#### TASK DETAILS
Below are the entries; give again exactly the lines from the one mentioning "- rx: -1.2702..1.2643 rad" through the one mentioning "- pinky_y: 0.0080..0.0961", inclusive.

#### AVAILABLE DATA
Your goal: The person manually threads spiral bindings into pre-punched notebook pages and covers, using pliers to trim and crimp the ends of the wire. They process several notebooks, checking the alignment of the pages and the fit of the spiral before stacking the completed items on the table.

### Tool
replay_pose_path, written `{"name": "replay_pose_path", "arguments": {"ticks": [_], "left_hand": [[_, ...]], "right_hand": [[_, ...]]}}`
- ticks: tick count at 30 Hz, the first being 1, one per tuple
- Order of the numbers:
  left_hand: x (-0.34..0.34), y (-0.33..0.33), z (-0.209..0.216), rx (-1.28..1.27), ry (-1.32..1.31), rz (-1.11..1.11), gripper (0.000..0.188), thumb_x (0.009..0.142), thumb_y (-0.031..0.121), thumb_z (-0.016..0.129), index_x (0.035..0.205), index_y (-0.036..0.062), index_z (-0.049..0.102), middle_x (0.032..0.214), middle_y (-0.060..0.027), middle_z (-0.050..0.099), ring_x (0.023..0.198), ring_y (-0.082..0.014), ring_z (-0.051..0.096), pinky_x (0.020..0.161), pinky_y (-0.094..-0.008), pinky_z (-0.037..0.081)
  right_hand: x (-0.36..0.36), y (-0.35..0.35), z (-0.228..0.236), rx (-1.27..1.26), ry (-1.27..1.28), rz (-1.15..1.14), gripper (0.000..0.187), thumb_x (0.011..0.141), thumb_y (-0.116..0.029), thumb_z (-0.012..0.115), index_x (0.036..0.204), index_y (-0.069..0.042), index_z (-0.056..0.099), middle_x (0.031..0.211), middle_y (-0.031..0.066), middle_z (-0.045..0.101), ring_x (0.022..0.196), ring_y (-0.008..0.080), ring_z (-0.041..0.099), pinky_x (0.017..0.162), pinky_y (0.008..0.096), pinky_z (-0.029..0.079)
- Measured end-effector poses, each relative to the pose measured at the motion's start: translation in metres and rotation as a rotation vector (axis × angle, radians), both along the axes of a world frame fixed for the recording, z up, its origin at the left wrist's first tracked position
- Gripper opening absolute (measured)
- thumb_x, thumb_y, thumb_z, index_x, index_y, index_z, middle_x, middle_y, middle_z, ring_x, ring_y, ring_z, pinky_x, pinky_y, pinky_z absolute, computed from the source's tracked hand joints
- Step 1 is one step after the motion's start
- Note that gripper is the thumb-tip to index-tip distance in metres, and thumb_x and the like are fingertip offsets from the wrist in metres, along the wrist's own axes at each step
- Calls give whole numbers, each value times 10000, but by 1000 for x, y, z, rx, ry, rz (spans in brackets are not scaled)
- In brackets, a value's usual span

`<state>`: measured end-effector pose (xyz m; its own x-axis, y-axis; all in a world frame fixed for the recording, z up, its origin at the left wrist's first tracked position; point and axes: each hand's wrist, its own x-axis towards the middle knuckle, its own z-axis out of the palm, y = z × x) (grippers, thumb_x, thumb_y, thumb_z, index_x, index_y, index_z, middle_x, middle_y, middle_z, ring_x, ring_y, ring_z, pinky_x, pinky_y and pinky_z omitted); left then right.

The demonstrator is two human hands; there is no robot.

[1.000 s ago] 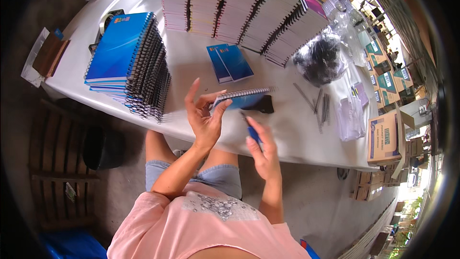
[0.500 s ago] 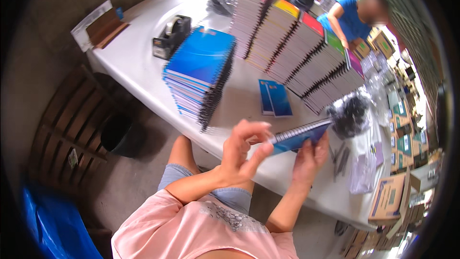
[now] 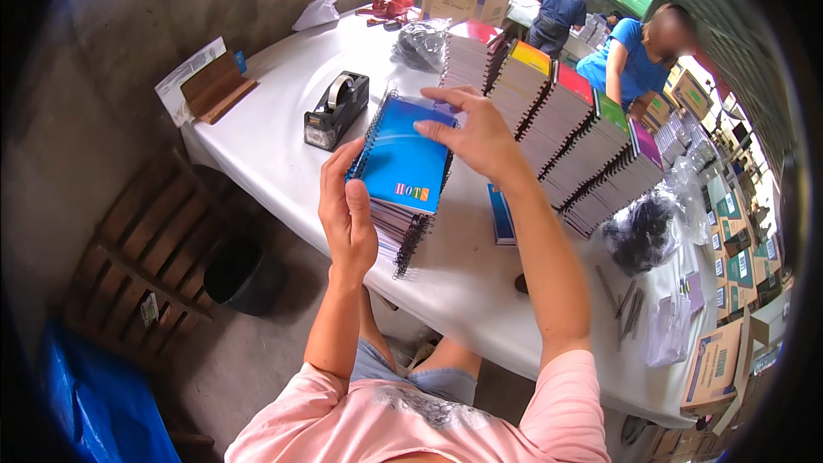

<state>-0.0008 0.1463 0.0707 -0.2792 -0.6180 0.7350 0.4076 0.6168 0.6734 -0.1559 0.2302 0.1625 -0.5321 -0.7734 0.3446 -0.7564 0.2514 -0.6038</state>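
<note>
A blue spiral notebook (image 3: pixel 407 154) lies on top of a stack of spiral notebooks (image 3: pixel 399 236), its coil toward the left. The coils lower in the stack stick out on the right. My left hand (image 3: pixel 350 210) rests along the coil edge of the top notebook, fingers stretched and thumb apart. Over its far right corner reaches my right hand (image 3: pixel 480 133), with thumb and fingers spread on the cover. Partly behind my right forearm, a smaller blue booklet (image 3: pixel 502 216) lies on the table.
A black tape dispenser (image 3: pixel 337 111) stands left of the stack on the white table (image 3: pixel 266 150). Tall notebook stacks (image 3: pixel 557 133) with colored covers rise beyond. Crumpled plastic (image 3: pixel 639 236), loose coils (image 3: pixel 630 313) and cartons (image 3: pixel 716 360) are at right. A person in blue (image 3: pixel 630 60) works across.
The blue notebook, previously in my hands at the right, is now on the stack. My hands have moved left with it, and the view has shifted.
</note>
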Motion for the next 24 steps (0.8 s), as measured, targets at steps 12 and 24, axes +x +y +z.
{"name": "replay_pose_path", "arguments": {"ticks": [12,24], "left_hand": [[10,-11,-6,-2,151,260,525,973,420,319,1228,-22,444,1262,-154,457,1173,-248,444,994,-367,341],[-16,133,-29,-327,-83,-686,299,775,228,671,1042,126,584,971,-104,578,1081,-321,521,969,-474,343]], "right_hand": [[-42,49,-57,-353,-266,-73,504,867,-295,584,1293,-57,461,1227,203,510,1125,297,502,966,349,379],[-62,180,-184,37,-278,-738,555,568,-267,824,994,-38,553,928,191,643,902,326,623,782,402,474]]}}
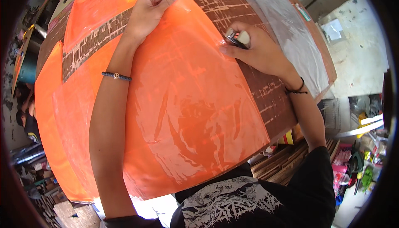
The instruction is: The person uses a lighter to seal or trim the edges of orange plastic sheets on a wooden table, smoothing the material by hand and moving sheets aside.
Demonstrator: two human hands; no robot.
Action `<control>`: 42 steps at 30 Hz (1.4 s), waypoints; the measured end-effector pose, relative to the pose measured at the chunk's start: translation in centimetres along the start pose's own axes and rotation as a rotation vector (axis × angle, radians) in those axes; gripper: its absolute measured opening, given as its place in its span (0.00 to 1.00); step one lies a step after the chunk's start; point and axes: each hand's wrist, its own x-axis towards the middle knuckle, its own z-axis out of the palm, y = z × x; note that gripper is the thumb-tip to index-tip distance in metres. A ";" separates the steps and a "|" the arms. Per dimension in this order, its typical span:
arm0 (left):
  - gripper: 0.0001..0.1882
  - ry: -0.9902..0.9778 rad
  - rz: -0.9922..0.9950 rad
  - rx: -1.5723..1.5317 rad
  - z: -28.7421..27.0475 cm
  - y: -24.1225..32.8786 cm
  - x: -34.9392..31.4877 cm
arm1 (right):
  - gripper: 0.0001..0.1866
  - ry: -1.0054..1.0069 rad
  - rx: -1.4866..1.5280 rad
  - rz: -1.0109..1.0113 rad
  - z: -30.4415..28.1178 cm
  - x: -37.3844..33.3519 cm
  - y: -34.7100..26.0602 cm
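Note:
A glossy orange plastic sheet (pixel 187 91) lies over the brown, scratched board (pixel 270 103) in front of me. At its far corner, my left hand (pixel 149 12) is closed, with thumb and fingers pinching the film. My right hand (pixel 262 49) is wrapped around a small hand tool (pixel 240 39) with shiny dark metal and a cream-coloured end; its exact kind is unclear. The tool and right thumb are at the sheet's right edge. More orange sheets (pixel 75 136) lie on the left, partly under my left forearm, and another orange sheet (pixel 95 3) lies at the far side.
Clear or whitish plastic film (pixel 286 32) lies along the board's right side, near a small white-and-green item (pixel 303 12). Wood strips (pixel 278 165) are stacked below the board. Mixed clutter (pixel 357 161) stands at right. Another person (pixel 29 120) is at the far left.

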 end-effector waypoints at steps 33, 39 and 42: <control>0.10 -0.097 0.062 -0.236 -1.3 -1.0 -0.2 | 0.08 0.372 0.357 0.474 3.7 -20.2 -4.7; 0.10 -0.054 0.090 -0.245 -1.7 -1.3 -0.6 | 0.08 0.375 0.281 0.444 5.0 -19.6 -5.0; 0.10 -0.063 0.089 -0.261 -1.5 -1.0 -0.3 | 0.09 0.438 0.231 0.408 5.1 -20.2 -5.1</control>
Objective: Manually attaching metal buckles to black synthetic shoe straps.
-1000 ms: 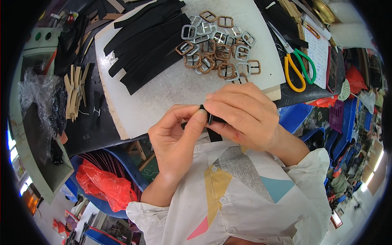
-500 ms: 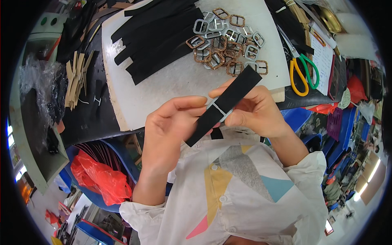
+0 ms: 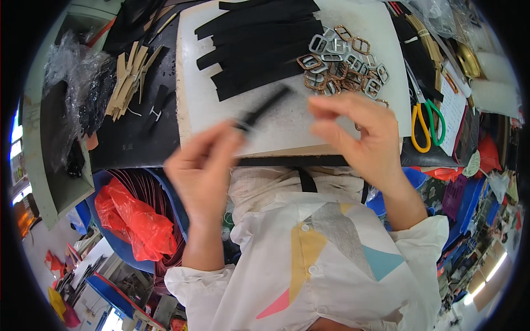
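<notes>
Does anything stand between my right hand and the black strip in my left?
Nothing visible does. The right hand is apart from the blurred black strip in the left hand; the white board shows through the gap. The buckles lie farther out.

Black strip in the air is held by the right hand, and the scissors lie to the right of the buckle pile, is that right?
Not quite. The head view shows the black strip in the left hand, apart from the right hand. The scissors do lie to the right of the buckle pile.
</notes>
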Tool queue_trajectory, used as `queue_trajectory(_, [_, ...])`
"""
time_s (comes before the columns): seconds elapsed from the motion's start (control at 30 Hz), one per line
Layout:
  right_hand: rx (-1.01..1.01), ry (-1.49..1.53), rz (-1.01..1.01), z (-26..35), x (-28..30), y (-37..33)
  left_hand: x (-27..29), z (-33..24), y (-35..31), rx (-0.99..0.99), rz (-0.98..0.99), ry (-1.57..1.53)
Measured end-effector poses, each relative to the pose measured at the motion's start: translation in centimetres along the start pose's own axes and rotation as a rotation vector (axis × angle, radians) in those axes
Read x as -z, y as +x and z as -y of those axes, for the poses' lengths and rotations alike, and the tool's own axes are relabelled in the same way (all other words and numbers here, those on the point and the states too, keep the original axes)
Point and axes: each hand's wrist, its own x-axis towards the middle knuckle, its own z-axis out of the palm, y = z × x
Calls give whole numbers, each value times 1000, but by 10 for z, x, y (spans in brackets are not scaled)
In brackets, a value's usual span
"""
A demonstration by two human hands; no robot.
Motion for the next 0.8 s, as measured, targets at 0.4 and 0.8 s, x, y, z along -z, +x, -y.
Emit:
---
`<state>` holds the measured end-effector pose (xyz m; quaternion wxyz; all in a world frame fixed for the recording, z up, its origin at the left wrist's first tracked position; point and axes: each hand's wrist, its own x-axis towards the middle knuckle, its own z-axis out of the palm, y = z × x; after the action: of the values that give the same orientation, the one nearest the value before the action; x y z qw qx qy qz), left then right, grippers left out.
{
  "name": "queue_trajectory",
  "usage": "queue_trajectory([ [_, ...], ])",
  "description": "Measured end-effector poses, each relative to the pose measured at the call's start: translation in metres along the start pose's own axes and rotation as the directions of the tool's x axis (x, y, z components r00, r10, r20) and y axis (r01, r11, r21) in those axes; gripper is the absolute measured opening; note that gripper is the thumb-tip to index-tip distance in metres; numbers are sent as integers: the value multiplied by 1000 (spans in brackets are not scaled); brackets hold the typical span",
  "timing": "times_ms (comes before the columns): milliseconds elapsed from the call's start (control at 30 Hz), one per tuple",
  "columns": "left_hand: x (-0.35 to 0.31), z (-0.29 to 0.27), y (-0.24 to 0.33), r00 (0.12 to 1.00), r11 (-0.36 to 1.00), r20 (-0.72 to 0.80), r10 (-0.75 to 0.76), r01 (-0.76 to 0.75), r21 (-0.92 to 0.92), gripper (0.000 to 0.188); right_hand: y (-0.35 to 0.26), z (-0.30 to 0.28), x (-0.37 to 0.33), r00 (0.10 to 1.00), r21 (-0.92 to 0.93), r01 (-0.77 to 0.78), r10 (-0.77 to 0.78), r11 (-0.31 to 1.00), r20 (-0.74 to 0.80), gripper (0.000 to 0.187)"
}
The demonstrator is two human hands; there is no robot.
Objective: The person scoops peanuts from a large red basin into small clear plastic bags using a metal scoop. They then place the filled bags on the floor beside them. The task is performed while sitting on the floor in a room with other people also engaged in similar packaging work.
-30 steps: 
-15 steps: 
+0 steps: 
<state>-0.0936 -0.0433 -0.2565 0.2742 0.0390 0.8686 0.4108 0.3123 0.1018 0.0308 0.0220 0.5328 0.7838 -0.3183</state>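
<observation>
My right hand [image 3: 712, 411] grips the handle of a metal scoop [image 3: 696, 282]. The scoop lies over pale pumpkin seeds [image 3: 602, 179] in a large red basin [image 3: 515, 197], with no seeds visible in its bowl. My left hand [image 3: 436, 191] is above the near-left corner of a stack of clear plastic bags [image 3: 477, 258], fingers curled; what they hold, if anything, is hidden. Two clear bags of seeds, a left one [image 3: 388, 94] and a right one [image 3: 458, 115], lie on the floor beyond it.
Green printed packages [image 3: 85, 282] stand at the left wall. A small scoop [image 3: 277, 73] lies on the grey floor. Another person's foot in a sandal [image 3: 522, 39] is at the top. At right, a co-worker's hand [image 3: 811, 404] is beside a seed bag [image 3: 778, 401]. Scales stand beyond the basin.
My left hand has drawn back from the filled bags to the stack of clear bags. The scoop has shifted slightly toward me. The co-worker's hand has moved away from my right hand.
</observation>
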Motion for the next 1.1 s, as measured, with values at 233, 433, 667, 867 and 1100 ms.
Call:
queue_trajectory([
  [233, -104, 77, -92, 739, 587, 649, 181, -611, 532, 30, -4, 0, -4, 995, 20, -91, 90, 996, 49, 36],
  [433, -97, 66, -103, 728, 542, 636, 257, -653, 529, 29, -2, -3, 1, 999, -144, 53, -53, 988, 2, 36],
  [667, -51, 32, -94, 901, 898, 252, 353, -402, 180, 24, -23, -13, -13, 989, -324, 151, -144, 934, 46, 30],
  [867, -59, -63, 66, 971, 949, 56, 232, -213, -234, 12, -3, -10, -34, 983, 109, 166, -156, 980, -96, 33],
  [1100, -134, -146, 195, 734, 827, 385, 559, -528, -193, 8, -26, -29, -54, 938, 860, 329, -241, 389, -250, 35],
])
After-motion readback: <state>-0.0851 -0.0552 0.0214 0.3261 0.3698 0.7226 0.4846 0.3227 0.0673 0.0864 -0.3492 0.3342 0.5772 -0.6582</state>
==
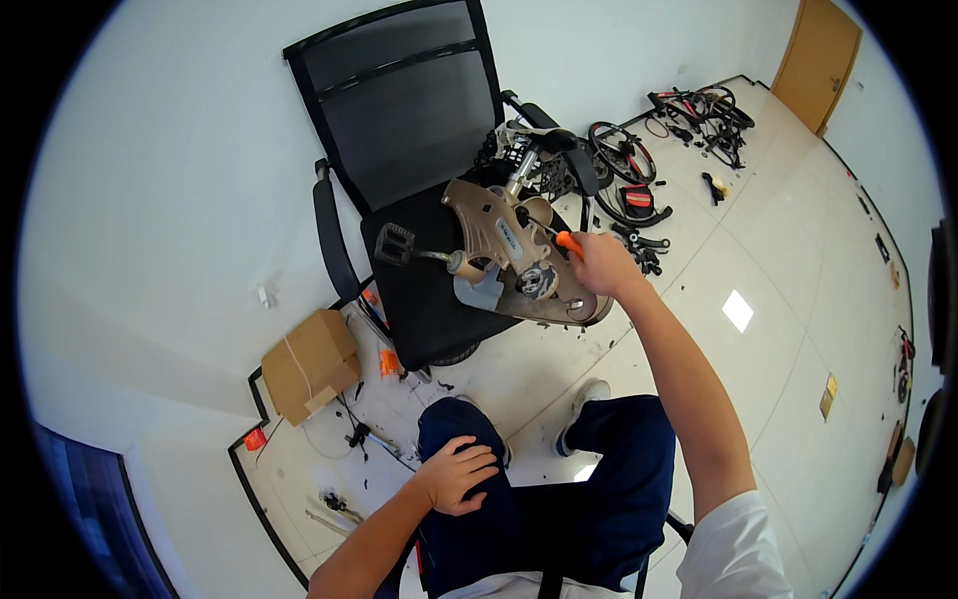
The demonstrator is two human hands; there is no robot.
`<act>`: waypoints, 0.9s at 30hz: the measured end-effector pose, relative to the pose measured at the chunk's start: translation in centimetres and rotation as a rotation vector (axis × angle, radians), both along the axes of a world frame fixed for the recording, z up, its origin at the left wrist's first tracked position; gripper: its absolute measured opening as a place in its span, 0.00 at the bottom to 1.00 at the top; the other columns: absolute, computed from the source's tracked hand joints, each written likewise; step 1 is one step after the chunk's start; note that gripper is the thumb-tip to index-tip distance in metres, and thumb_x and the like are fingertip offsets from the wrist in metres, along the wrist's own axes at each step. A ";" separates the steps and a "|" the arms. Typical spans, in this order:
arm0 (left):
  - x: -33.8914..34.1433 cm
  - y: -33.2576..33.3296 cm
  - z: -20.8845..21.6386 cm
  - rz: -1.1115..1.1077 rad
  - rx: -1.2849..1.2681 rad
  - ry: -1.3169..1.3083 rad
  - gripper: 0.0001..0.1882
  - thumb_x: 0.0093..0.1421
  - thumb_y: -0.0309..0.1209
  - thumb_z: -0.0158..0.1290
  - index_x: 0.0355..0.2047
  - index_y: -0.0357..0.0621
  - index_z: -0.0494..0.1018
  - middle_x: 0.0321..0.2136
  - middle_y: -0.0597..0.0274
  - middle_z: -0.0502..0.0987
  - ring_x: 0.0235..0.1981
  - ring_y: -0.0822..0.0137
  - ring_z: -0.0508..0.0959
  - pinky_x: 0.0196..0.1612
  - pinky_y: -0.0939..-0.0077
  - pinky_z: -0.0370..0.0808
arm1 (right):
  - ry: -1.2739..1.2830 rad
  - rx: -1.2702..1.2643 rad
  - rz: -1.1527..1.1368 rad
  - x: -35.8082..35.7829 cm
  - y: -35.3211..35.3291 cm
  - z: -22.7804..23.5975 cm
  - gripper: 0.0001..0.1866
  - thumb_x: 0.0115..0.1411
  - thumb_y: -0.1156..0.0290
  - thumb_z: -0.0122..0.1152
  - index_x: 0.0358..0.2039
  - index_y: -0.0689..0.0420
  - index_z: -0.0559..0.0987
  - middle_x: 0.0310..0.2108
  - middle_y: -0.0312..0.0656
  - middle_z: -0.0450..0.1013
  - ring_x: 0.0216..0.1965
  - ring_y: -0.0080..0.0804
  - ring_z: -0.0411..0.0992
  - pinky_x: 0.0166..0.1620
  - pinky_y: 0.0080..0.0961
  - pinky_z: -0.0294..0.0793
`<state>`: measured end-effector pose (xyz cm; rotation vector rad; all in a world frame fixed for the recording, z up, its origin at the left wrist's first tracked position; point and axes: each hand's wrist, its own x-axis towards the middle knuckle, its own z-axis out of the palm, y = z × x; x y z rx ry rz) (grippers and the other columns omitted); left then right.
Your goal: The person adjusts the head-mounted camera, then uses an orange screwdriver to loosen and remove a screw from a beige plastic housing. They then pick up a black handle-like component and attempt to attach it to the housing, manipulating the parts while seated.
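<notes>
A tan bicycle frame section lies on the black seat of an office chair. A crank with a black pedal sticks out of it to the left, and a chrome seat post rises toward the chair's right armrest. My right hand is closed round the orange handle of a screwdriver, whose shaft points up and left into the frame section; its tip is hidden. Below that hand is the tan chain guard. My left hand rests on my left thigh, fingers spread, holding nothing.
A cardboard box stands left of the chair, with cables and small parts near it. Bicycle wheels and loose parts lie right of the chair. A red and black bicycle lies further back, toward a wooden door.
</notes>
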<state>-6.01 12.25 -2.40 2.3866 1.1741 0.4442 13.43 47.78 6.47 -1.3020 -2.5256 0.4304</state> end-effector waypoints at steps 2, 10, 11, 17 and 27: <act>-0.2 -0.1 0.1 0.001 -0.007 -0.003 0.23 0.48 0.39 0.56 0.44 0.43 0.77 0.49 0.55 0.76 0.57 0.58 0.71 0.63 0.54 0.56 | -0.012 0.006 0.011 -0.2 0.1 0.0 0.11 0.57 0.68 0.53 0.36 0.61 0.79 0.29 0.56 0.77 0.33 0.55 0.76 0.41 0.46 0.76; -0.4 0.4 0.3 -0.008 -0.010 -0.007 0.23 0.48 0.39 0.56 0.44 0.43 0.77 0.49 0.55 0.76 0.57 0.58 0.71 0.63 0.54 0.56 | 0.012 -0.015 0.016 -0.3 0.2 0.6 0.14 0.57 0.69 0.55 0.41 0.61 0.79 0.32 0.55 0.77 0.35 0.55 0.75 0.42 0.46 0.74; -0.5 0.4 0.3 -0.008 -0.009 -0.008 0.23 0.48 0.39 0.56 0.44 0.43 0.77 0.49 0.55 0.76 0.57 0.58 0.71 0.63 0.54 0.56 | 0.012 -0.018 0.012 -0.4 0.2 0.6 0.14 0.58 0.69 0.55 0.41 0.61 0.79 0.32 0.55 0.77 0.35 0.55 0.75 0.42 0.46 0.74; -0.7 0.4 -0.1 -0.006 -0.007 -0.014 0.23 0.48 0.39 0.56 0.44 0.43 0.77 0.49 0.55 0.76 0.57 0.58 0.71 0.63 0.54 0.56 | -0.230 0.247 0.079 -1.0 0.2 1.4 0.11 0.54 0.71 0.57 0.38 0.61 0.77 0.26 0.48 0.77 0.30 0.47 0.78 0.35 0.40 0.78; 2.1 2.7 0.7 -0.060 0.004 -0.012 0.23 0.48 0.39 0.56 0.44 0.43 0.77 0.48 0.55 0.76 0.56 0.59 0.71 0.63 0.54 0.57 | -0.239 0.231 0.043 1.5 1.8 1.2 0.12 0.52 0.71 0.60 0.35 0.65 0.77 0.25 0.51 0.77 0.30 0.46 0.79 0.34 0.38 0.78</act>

#### OUTPUT FOR THIS TASK
  - rx: -1.2702..1.2643 rad
  - rz: -1.1527..1.1368 rad
  - x: -35.8082..35.7829 cm
  - y: -35.3211..35.3291 cm
  - z: -22.7804..23.5975 cm
  - gripper: 0.0001..0.1866
  - thumb_x: 0.0115..0.1411
  - thumb_y: -0.1156..0.0290
  - thumb_z: -0.0122..0.1152
  - index_x: 0.0358..0.2039
  - index_y: -0.0689..0.0420
  - index_z: -0.0559..0.0987
  - middle_x: 0.0310..0.2108
  - middle_y: -0.0312..0.0656
  - middle_z: -0.0450..0.1013
  - ring_x: 0.0216..0.1965
  - ring_y: -0.0080..0.0804
  - ring_z: -0.0411..0.0992
  - pinky_x: 0.0166..0.1620
  - pinky_y: 0.0080..0.0961

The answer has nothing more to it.